Fantastic! We deliberately keep our participants in the dark about where their prompt comes from, so they can make up their own context. And the contributors that wind up in an issue together really are just whoever we happened to cobble together who had the opportunity to play. There’s no reason or rhyme there, except that we try to mix up the mediums.

Yeah. Obviously, in life, things get tailored. By whatever.

Now that you’re on this side of it, what is your advice to another new person approaching this project?

When I showed it to another artist friend of mine, she said, “Good on you for going wherever you want to go with it!” So go wherever you want to go with it. And it doesn’t have to be this completely new endeavor for yourself. I was busy and I’d been wanting to do this, so there was a certain pressure, but it’s interesting to find a way to wedge something into what you’re already doing.

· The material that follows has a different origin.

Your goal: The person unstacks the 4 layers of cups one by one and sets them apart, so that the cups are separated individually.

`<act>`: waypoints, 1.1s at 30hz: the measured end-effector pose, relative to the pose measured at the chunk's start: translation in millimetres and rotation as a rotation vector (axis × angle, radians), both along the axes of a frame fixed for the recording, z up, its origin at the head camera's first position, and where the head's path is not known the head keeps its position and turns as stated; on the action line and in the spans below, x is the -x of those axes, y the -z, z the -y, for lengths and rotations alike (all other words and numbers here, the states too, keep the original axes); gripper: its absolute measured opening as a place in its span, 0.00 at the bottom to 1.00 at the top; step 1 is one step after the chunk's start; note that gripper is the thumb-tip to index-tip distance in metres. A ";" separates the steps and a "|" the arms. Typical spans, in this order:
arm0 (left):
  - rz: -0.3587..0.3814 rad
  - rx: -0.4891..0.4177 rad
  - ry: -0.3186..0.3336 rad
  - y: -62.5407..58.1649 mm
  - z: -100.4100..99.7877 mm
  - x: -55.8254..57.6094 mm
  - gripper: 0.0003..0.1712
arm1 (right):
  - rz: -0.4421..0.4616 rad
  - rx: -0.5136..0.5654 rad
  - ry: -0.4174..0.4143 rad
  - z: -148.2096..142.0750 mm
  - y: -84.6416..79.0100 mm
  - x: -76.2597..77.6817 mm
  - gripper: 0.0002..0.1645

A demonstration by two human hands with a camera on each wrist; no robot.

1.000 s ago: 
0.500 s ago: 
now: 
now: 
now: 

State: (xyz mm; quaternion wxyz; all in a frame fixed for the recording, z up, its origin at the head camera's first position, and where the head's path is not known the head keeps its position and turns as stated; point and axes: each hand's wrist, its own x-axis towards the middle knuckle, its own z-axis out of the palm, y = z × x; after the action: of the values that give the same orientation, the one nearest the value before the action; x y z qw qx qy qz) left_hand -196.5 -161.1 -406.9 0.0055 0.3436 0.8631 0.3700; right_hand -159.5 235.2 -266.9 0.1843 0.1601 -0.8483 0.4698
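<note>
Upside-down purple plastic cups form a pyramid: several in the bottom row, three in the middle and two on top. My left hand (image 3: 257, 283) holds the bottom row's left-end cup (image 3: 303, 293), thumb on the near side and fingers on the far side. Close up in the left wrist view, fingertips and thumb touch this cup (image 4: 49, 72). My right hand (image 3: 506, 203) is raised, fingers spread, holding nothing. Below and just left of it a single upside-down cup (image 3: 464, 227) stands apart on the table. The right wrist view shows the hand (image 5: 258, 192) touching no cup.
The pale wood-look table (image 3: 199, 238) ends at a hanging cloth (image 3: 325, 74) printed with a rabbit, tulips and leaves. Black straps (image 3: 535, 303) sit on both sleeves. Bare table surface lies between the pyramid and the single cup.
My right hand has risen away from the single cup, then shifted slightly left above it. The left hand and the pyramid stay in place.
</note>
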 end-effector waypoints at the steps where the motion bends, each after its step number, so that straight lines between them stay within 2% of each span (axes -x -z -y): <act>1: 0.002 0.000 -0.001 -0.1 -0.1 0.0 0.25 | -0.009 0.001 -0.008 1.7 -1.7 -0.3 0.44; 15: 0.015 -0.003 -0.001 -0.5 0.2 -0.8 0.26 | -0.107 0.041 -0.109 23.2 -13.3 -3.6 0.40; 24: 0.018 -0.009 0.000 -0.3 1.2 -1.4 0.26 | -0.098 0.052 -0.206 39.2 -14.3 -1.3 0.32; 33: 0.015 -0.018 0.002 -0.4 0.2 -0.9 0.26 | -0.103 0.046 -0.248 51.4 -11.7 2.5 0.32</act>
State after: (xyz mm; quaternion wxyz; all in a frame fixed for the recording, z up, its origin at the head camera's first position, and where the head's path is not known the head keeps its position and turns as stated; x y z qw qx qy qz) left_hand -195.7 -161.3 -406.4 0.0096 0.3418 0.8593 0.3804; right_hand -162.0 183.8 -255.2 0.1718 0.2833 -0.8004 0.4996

Anyone would have to think about how new they’re going to be with this.

Enjoy the freedom of it and try not to be too precious about your own process.

I think that is some fine advice.


Call Number: C97VA | C99VA.scDa


Lauren Schaffer is an interdisciplinary artist who lives in Tkaronto, with roots in Tiohti:áke/Montreal. Through disruption of materials, her work considers the many overlaps between human and non-human, between ‘making and unlearning’. Closely observed location and sound circulate within the work, alluding to multiple scales of geography and time.